=== PROBLEM TO WORK ON ===
Everything in the listing should be set down exactly, apart from the pictures.

====

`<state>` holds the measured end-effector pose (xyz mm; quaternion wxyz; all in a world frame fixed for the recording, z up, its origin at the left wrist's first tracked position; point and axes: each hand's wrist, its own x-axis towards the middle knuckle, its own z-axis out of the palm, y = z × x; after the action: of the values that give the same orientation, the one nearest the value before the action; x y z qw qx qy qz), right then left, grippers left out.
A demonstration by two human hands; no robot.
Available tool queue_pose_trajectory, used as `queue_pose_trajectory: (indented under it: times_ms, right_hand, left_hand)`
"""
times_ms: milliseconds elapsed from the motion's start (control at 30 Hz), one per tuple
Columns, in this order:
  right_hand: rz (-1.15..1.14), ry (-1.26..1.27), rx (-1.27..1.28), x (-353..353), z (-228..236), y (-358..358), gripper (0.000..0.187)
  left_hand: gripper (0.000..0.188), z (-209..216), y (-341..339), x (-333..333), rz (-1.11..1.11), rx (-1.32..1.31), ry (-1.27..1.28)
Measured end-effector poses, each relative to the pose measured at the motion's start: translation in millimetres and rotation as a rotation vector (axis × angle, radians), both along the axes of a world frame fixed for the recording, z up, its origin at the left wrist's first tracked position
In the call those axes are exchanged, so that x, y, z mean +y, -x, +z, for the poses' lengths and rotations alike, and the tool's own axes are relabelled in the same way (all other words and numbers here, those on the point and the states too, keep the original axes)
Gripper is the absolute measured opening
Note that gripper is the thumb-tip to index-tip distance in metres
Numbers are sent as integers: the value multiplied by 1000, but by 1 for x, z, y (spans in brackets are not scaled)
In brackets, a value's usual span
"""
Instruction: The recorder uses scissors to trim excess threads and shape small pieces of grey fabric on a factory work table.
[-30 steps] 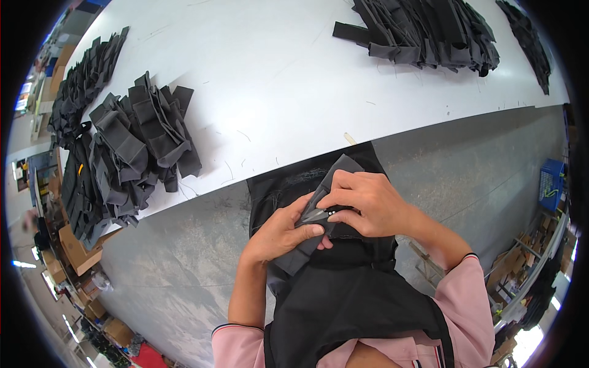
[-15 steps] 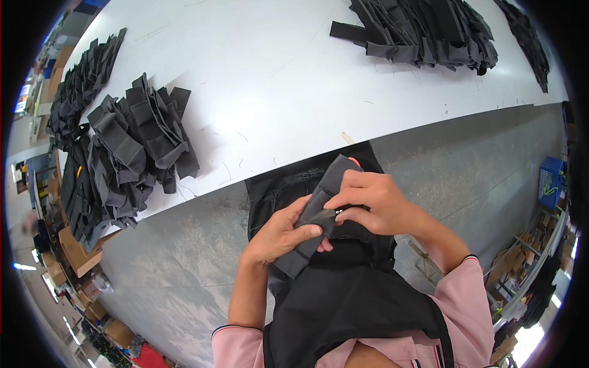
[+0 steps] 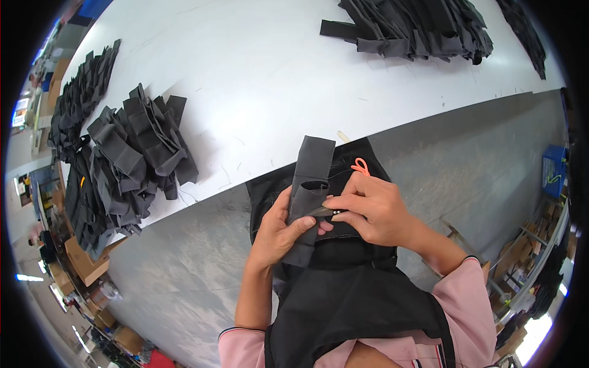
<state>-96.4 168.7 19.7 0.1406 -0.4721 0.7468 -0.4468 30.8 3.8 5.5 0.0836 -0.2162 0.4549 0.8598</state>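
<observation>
- Nearest me is the black apron [image 3: 362,288], with the work held above its lower part, just short of the table.
- My left hand [image 3: 276,233] grips the strip [image 3: 315,156], thumb on top, other fingers mostly hidden behind it.
- The strip slants up past the table's edge in my view; I can't tell whether its far end touches. A fold gapes near its middle, and a stitched line runs along one side.
- My right hand [image 3: 375,207] is closed, thumb and fingers pinching the snips [image 3: 323,212], whose pointed blade lies at the strip beside my left thumb. I can't tell whether it touches the cloth or has cut anything.
- Just beyond those knuckles I see an orange loop [image 3: 361,165]; its link to the snips is hidden.
- I judge this one strip partway through: stitched, but with the blade at it and not yet set down.
- On the white table [image 3: 264,98] lie loose threads [image 3: 227,175], the left pile [image 3: 132,144] and, farther off, the right pile [image 3: 423,30]. I can't tell which pile is finished and which is waiting, so the overall count done or left stays unclear to me.
</observation>
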Motion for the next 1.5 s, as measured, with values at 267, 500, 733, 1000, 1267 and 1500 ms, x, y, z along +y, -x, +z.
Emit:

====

=== TASK RESPONSE ===
`<state>` holds the measured end-effector pose (xyz mm; quaternion wxyz; all in a world frame fixed for the recording, z up, its origin at the left wrist's first tracked position; point and axes: each hand's wrist, its own x-axis towards the middle knuckle, its own z-axis out of the palm, y = z × x; after the action: of the values that give the same orientation, the one nearest the value before the action; x y z qw qx qy qz), right then left, grippers left out.
A demonstration by two human hands; no robot.
Available tool queue_pose_trajectory, used as `queue_pose_trajectory: (indented under it: times_ms, right_hand, left_hand)`
"""
times_ms: milliseconds elapsed from the motion's start (control at 30 Hz), one per tuple
Columns, in this order:
  right_hand: rz (-1.15..1.14), ry (-1.26..1.27), rx (-1.27..1.28), x (-353..353), z (-228..236), y (-358..358), gripper (0.000..0.187)
  left_hand: gripper (0.000..0.188), z (-209..216), y (-341..339), x (-333..333), rz (-1.11..1.11), rx (-1.32..1.31), ry (-1.27..1.28)
Measured end-effector poses, each relative to the pose measured at the motion's start: translation in millimetres and rotation as a rotation vector (axis × angle, radians), both along the axes of a world frame fixed for the recording, z up, its origin at the left wrist's first tracked position
In the call those axes are exchanged, so that x, y, z mean +y, -x, +z, for the poses' lengths and rotations alike, and the tool's own axes are relabelled in the same way (all other words and numbers here, those on the point and the states too, keep the original axes)
Gripper is the absolute measured opening
Note that gripper is the thumb-tip to index-tip distance in metres
Numbers are sent as integers: the value multiplied by 1000, but by 1 for x, z, y (spans in brackets are not scaled)
In brackets, a value's usual span
"""
Instruction: The recorder uses scissors to trim excess threads and shape small pieces of grey fabric on a factory work table.
[-30 steps] 
[-15 steps] 
[+0 steps] 
<state>-96.4 168.7 19.7 0.1406 -0.4721 0.7468 -0.4468 30.8 3.8 5.5 0.0836 -0.2162 0.4549 0.8598</state>
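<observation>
- Nearest me is the black apron [image 3: 362,288], with the work held above its lower part, just short of the table.
- My left hand [image 3: 276,233] grips the strip [image 3: 315,156], thumb on top, other fingers mostly hidden behind it.
- The strip slants up past the table's edge in my view; I can't tell whether its far end touches. A fold gapes near its middle, and a stitched line runs along one side.
- My right hand [image 3: 375,207] is closed, thumb and fingers pinching the snips [image 3: 323,212], whose pointed blade lies at the strip beside my left thumb. I can't tell whether it touches the cloth or has cut anything.
- Just beyond those knuckles I see an orange loop [image 3: 361,165]; its link to the snips is hidden.
- I judge this one strip partway through: stitched, but with the blade at it and not yet set down.
- On the white table [image 3: 264,98] lie loose threads [image 3: 227,175], the left pile [image 3: 132,144] and, farther off, the right pile [image 3: 423,30]. I can't tell which pile is finished and which is waiting, so the overall count done or left stays unclear to me.
</observation>
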Motion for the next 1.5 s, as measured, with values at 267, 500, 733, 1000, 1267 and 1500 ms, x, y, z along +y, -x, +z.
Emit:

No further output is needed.